A vida de Dona Maria Querobina da Silva Neta , 80 anos mostra que, entre o som do coco quebrado e a memória da floresta, pulsa a história das quebradeiras de coco — um movimento da mulheres que resiste há gerações.

💪 Muito além do sustento A história de Dona Querobina é também a de mais de 300 mil quebradeiras de coco dos estados do Maranhão, Pará, Piauí e Tocantins. O babaçu garante renda, fortalece a cultura e representa resistência diante das cercas, queimadas e da perda de território.
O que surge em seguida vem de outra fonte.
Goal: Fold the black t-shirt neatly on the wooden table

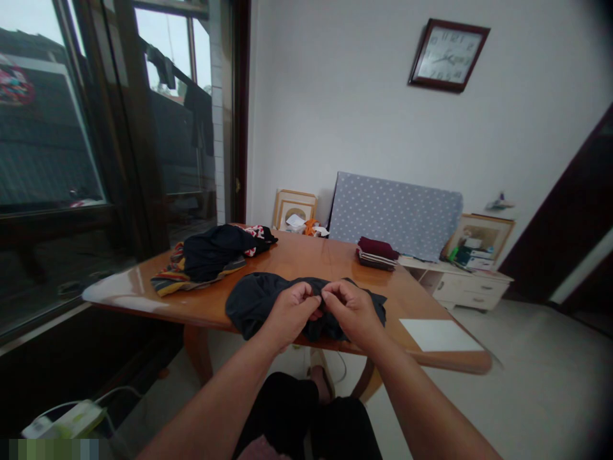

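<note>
A dark grey-blue garment point(253, 299) lies crumpled along the near edge of the wooden table, its exact kind unclear. My left hand point(294, 314) is closed in a pinch over its middle. Close beside it, my right hand point(353, 312) pinches at the same spot, the fingertips of both hands almost meeting. What lies between the fingertips is small and partly hidden, seemingly a bit of the garment's fabric. Cloth spreads out on either side of both hands and hangs slightly over the table edge.
On the wooden table point(316, 252), a heap of clothes point(213, 252) sits at left and a folded stack point(377, 253) at back right. White paper point(440, 335) lies near the right corner. Behind stand a polka-dot cloth cover point(395, 214) and a white cabinet point(472, 291).
</note>
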A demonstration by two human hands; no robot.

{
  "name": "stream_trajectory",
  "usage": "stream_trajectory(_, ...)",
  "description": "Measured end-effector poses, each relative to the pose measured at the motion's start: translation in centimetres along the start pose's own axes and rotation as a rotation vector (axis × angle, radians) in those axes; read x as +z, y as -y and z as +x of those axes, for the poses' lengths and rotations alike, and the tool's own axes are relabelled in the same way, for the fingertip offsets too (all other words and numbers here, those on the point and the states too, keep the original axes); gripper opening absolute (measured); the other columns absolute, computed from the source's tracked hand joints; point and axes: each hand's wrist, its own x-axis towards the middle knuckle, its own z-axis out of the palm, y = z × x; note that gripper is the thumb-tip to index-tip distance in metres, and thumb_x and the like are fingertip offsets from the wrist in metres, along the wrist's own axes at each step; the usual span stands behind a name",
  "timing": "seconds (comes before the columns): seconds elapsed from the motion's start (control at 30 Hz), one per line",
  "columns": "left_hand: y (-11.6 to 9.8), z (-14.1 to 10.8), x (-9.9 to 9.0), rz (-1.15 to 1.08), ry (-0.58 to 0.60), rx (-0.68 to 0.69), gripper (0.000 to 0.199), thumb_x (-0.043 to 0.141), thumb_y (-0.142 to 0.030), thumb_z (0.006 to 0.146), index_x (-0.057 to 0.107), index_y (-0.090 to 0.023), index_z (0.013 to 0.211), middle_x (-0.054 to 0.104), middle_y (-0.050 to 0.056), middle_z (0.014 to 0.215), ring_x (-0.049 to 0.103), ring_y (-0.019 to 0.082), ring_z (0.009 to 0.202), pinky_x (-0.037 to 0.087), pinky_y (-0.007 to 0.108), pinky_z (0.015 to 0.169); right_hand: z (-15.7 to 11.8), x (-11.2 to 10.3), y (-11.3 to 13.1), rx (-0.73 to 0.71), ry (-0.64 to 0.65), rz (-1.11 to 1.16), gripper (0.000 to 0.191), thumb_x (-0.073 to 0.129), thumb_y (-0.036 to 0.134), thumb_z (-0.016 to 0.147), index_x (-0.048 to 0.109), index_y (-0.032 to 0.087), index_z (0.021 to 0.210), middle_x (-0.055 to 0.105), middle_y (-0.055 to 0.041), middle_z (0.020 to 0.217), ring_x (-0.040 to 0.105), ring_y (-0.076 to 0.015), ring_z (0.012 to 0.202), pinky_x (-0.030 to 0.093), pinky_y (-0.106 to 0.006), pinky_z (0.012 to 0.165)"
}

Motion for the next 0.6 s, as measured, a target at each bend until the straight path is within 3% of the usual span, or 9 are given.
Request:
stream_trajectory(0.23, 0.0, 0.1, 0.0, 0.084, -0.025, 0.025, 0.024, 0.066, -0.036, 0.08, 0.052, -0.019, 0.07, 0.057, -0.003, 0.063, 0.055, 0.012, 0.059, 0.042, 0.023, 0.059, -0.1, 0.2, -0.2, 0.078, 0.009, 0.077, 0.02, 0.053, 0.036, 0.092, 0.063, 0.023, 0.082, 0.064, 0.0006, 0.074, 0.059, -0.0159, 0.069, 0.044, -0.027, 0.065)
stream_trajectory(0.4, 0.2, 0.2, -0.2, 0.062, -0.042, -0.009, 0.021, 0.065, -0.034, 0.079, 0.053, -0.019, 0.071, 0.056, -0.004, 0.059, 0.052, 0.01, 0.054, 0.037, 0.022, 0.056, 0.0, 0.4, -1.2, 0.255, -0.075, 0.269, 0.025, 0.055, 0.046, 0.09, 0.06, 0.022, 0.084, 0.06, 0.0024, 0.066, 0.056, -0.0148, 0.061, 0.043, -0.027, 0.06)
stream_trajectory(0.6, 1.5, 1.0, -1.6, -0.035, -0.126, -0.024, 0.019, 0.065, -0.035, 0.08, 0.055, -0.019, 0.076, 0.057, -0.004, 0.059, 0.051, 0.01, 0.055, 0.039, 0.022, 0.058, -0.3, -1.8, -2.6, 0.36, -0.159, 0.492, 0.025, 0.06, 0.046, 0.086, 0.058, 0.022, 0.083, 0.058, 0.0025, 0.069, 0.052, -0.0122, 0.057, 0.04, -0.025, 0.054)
🌿  O babaçu cobre cerca de 196 mil km², especialmente na região da Mata dos Cocais, e sua presença não é apenas econômica, mas identitária. As quebradeiras se autodefinem como "donas de suas vidas", sustentando famílias e comunidades a partir do trabalho coletivo. Nos depoimentos coletados pelas pesquisadoras em Imperatriz, a expressão "a luta é grande, mermã" aparece como lema cotidiano.

🌿 Identidade  Na beira do quintal, ainda criança, Querobina aprendeu com a mãe a transformar o fruto em sabão, bolo e óleo. "Eu não virei quebradeira de coco. Eu sempre quebrei coco", recorda. O gesto repetido de abrir o fruto, passado de geração em geração, é mais que trabalho: é rito de pertencimento.

⚖️ A luta virou conquista Dona Querobina foi uma das lideranças na defesa do Babaçu Livre. Em 1997, Lago do Junco (MA) aprovou a primeira Lei do Babaçu Livre, garantindo às quebradeiras o direito de acessar os babaçuais, mesmo em áreas privadas.

Um patrimônio do Brasil Em 2026, o ofício das quebradeiras de coco babaçu foi reconhecido como manifestação da cultura nacional. Mais do que um trabalho, quebrar coco é preservar a floresta, fortalecer comunidades e manter viva uma história de resistência que atravessa gerações.